*What you have to do*. Keep the images out while you retype all of the data exactly.

*Material provided*.
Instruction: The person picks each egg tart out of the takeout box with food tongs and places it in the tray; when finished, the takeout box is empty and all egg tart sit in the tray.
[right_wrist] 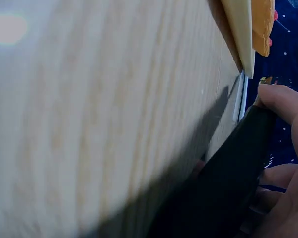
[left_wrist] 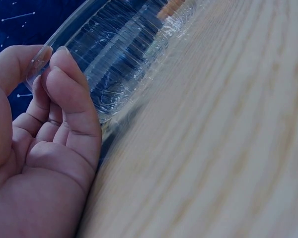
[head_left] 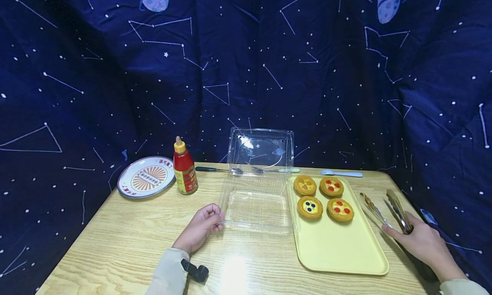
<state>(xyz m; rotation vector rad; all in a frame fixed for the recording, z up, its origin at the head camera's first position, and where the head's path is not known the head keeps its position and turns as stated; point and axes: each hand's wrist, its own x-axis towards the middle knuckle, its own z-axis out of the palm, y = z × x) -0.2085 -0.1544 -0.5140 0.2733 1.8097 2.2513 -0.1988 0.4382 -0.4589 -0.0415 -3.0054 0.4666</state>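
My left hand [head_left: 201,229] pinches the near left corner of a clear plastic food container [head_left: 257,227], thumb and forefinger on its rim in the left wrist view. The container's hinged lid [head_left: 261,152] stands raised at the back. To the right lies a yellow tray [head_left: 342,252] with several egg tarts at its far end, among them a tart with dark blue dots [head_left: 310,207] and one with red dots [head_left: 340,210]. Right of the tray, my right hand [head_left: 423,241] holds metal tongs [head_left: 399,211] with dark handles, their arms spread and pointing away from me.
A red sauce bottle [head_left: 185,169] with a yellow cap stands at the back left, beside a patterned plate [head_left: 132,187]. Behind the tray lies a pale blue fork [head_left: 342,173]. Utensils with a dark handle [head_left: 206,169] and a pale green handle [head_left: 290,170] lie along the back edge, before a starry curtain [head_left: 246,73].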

*Result of this exercise*.
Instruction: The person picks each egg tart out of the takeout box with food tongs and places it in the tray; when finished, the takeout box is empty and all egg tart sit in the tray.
[right_wrist] 
[left_wrist] 
[head_left] 
<state>(xyz m; rotation vector rad; all in a frame fixed for the recording, z up, its origin at the head camera's first position, and where the head's path is not known the head keeps its position and turns as stated; point and axes: each hand's wrist, its own x-axis towards the middle knuckle, its own z-axis out of the palm, y = z × x) -0.2085 -0.1544 -0.5140 0.2733 1.8097 2.2513 -0.1988 0.4382 -0.4589 -0.0415 -3.0054 0.4666</state>
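My left hand [head_left: 201,229] pinches the near left corner of a clear plastic food container [head_left: 257,227], thumb and forefinger on its rim in the left wrist view. The container's hinged lid [head_left: 261,152] stands raised at the back. To the right lies a yellow tray [head_left: 342,252] with several egg tarts at its far end, among them a tart with dark blue dots [head_left: 310,207] and one with red dots [head_left: 340,210]. Right of the tray, my right hand [head_left: 423,241] holds metal tongs [head_left: 399,211] with dark handles, their arms spread and pointing away from me.
A red sauce bottle [head_left: 185,169] with a yellow cap stands at the back left, beside a patterned plate [head_left: 132,187]. Behind the tray lies a pale blue fork [head_left: 342,173]. Utensils with a dark handle [head_left: 206,169] and a pale green handle [head_left: 290,170] lie along the back edge, before a starry curtain [head_left: 246,73].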

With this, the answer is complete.